There is a need for consumer products containing vinegar and characterized by acceptable stability and olfactory properties.

The present disclosure relates to fabric care compositions and methods involving the use of acetic acid and/or vinegar in combination with certain fragrances.

For example, the present disclosure provides a liquid fabric care composition comprising from about 0.1% to about 20% vinegar, by weight of the fabric care composition, and from about 0.1% to about 20%, by weight of the fabric care composition. % fragrance, characterized by a logP of less than about 2.5, and at least about 30% water, by weight of the fabric care composition, wherein the fabric care composition is free of It relates to an aqueous liquid fabric care composition, characterized in that the diluted pH is 1-6.

The present disclosure also includes an aqueous liquid fabric treatment composition comprising an organic acid system comprising acetic acid and a fragrance material characterized by a log P of about 2.5 or less, Fabric care compositions relate to aqueous liquid fabric treatment compositions characterized by a neat pH of about 1 to about 6.

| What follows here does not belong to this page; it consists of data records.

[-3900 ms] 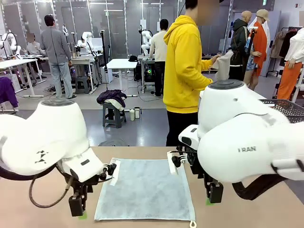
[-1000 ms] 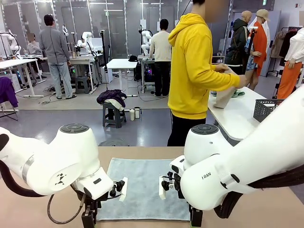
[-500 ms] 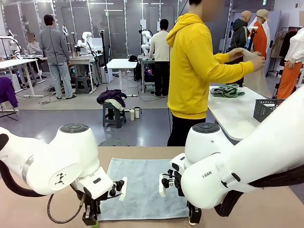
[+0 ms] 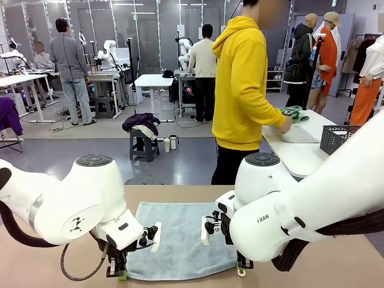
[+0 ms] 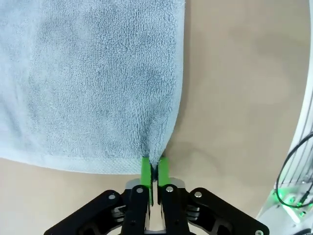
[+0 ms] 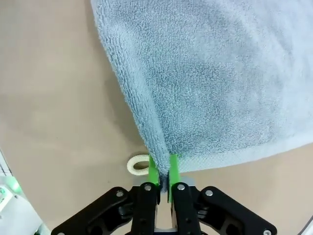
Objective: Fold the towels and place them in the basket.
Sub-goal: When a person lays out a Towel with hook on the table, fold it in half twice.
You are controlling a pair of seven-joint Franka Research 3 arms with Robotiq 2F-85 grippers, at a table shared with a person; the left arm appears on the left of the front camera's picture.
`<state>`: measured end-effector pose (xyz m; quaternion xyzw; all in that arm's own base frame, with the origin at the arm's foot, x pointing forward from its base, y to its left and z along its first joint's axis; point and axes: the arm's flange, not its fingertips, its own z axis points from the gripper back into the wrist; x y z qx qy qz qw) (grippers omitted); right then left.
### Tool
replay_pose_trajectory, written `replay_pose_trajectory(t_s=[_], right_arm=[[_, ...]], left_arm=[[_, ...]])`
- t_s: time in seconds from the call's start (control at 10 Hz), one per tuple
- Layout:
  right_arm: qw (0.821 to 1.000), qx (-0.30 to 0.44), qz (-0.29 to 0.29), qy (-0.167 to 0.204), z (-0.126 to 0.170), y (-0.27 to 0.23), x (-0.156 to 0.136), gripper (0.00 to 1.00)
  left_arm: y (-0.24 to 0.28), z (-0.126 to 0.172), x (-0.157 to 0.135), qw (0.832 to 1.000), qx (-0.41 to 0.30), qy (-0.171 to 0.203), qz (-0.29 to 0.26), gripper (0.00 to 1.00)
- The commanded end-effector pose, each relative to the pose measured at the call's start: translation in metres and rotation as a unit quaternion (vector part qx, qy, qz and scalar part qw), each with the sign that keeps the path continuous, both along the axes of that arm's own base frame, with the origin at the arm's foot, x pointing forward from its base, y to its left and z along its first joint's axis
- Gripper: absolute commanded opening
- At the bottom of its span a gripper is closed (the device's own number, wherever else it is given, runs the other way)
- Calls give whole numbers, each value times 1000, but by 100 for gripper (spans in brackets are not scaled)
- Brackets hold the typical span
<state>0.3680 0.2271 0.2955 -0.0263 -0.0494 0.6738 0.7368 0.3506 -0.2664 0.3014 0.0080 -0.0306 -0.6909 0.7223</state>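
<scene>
Towel (image 4: 180,237), one, each near corner clamped in left pincer (image 5: 155,165), right pincer (image 6: 163,164).

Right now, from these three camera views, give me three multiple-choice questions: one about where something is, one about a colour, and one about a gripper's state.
1. Where is the towel?
A. Spread on the tan table
B. On the floor
C. On a stool

2. What colour is the towel?
A. Green
B. White
C. Light grey-blue

3. What is the left gripper doing?
A. Hanging open above the towel
B. Shut on a corner of the towel
C. Resting on bare table, away from the towel

Answers:
1. A, since bare tan tabletop borders the towel in both wrist views.
2. C, since the terry cloth reads pale grey-blue in every view.
3. B, since the left wrist view shows it closed with the towel's corner pinched between its fingers.
</scene>
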Motion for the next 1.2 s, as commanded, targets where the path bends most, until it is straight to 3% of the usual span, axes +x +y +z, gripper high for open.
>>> replay_pose_trajectory(t_s=[0.0,1.0,1.1], right_arm=[[1000,-1,-18,10,-10,-5,-14,0],[998,45,-47,8,42,-7,-25,0],[999,34,-39,1,39,2,-7,0]], left_arm=[[1,0,-4,1000,5,-7,9,0],[10,42,-9,1000,-11,-18,-5,0],[11,42,-8,1000,-10,-24,-9,0]])
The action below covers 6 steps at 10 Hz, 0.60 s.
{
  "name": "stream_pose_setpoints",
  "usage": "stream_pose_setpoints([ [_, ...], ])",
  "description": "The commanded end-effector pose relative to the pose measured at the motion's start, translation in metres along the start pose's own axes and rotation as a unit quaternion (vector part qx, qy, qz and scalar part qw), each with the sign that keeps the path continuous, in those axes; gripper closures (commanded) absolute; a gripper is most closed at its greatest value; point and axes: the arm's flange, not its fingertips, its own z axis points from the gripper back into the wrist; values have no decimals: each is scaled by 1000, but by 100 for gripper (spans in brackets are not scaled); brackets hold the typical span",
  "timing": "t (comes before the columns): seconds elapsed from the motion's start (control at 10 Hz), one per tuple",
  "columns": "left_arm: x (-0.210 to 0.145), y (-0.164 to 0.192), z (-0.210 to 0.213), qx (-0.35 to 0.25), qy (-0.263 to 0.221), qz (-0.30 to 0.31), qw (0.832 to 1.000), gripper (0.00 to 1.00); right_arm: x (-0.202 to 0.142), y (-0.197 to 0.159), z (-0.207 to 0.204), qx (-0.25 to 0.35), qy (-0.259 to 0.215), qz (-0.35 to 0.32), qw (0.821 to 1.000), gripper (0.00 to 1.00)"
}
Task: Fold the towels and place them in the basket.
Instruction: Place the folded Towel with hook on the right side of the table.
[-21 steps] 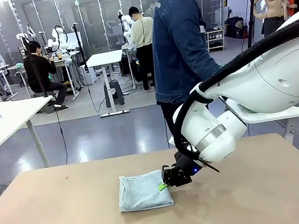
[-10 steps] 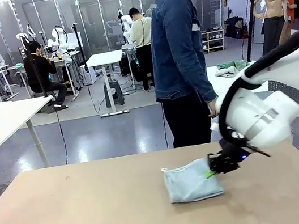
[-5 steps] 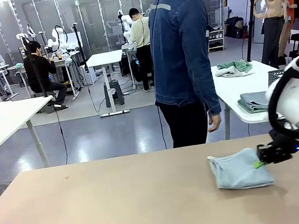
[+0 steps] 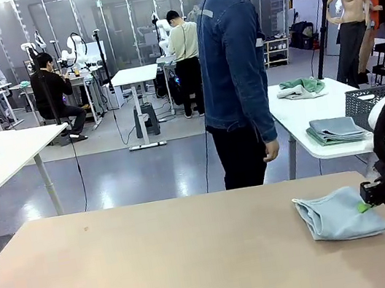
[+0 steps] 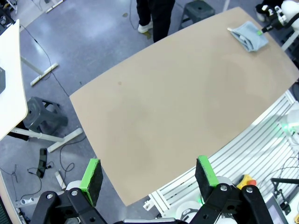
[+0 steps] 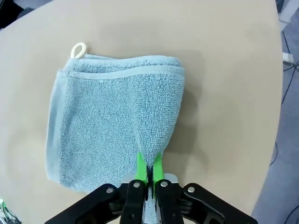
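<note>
A folded pale blue-grey towel [image 4: 337,214] lies near the right edge of the tan table [image 4: 161,267]. My right gripper [image 4: 367,203] is shut on the towel's right edge. In the right wrist view the green pads [image 6: 148,169] pinch the near edge of the towel [image 6: 112,121], whose white loop points to the upper left. High above the table, my left gripper [image 5: 148,179] stands open with nothing between its fingers, and from there the towel [image 5: 250,36] shows far off at the table's corner. A dark mesh basket [image 4: 369,101] stands on the white side table at the right.
A person in a denim jacket [image 4: 232,63] stands just beyond the table's far edge. The white side table [image 4: 307,121] at the right carries a folded grey towel [image 4: 336,130] and a crumpled green towel [image 4: 301,86]. Another white table [image 4: 2,157] stands at the left.
My right gripper has dragged the blue-grey towel across the table from the middle to the right edge. The person has turned slightly. The left gripper stays open.
</note>
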Motion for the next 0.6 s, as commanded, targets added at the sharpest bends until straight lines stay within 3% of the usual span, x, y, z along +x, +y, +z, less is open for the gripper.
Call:
stream_pose_setpoints([
  [0.0, -1, -1, -1, -4, -1, -3, 1000, 0, 7, -4, 2, -12, 8, -1, 1000, 94],
  [0.1, -1, -1, -1, -4, -1, -3, 1000, 0, 6, -3, 1, -11, 10, -3, 1000, 94],
  [0.2, -1, -1, -1, -4, -1, -3, 1000, 0, 4, -1, -2, -18, 17, 0, 1000, 85],
  [0.3, -1, -1, -1, -4, -1, -3, 1000, 0, 2, 2, -1, -21, 18, 4, 1000, 62],
  [0.4, -1, -1, -1, -4, -1, -3, 1000, 0, -1, 4, 4, -27, 16, 2, 1000, 52],
  [0.5, -1, -1, -1, -4, -1, -3, 1000, 0, -4, 7, 11, -33, 12, 4, 999, 30],
])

The present disclosure is also a method of making a liquid fabric care composition, comprising the steps of providing an aqueous (liquid) base comprising water (e.g., at least 50% water), and combining vinegar with the aqueous base. , combining a fragrance with an aqueous base, wherein the fragrance is characterized by a logP of 2.5 or less when added to the aqueous base, and the resulting liquid fabric care composition comprises The method is characterized in that the undiluted pH is from about 1 to about 6.

The present disclosure relates to aqueous fabric treatment compositions comprising acetic acid (eg, in the form of vinegar) and a fragrance. Acetic acid may be in the form of vinegar. The fragrance is selected to be relatively hydrophilic compared to many other common fragrances. Such hydrophilicity may be quantified by logP measurements, described in more detail below.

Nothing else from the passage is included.